Often referred to as the “Water Tower of Asia”, the Tibetan Plateau (TP) is the source area of major rivers in Asia, including the Yellow, Yangtze, Lancang–Mekong, Yarlung Tsangpo–Brahmaputra, Nu–Salween and Indus rivers (Cuo et al., 2014). The delayed release of water resources on the TP from glacier melt can augment river runoff during dry periods, meaning that it plays a pivotal role with respect to the water supply for downstream populations, agriculture and industries that rely on these rivers (Viviroli et al., 2007; Pritchard, 2017). However, the TP has experienced a significant warming period over the last 50 years (Kang et al., 2010; Liu and Chen, 2000). Along with rising temperature, major warming-induced changes have occurred over the TP, such as glacier retreat (Yao et al., 2004, 2007) and frozen ground degradation (Wu and Zhang, 2008; Xu et al., 2019). Hence, it is of great importance to elucidate how climate warming influences hydrological processes and water resources on the TP.

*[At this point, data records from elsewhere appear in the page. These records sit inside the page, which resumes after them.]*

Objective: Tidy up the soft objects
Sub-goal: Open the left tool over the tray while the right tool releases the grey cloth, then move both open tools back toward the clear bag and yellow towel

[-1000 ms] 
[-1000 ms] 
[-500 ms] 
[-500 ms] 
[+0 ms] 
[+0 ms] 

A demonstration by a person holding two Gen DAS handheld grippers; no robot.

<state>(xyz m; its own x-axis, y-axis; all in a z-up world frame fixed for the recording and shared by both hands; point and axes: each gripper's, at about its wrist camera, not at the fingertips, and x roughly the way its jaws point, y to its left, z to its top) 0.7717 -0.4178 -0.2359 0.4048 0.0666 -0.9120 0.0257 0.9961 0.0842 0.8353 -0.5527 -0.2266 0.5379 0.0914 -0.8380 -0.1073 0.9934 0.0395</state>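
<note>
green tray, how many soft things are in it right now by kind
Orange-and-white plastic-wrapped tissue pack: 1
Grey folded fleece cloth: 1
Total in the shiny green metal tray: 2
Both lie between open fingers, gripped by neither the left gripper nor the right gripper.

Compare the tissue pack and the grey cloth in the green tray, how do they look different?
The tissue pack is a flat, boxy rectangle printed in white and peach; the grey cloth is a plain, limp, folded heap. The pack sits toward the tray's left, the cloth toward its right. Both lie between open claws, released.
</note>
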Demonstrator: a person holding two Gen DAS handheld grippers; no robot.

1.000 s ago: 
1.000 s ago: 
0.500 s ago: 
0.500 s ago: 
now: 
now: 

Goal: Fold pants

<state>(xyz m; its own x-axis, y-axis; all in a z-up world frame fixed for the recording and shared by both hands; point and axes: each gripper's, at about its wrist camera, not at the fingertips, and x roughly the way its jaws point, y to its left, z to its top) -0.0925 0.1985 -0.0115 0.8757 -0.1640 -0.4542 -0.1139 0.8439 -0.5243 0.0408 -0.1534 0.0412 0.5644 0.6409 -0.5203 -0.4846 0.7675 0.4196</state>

In cold alpine catchments, glaciers are known as “solid reservoirs” that supply water via streamflow, while frozen ground, especially permafrost, serves as an impermeable barrier to the interaction between surface water and groundwater (Immerzeel et al., 2010; Walvoord and Kurylyk, 2016; Rogger et al., 2017). Since the 1990s, most glaciers across the TP have retreated rapidly due to global warming, and this has caused an increase of more than 5.5 % in river runoff from the plateau (Yao et al., 2007). Meltwater is the key contributor to streamflow increase, especially in headwater catchments with larger glacier coverage (> 5 %) (Bibi et al., 2018; Xu et al., 2019). For example, the total discharge increase of 2.7 %–22.4 % that is mainly due to increased glacier melt in the upper Brahmaputra (also known as the Yarlung Tsangpo) accounts for more than half of the total discharge increase (Su et al., 2016).

Meanwhile, in a warming climate, numerous studies have suggested that frozen ground on the TP has experienced a noticeable degradation over the past few decades (Cheng and Wu, 2007; Wu and Zhang, 2008; Zou et al., 2017). Frozen ground degradation can modify surface conditions and change the thawed active layer storage capacity in alpine catchments (Niu et al., 2011). Thawing of frozen ground increases surface water infiltration, supports deeper groundwater flow paths and subsequently enlarges groundwater storage, which is expected to have a profound effect on flow regimes (Kooi et al., 2009; Bense et al., 2012; Walvoord and Striegl, 2007; Woo et al., 2008; Ge et al., 2011; Walvoord and Kurylyk, 2016; Li et al., 2018; Wang et al., 2018). For example, Wang et al. (2018) suggested that ground ice may be a potential water source in continuous permafrost regions of the central TP under global warming. However, in the high mountainous regions of the TP, various terms of water recharge are quite complex, especially at low elevations. In general, permafrost thaw in arctic basins has resulted in a general upward trend of 0.7 % a−1–0.9 % a−1 in the groundwater contribution to streamflow, although with no pervasive change in total annual runoff (Walvoord and Striegl, 2007). Similar results have also been found in the central and northern TP (Liu et al., 2011; Niu et al., 2016; Xu et al., 2019). Moreover, a slowdown in baseflow recession was found in the northeastern and central TP (Niu et al., 2011, 2016; Wang et al., 2017), in northeastern China (Duan et al., 2017) and in Arctic rivers (Lyon et al., 2009; Lyon and Destouni, 2010; Walvoord and Kurylyk, 2016).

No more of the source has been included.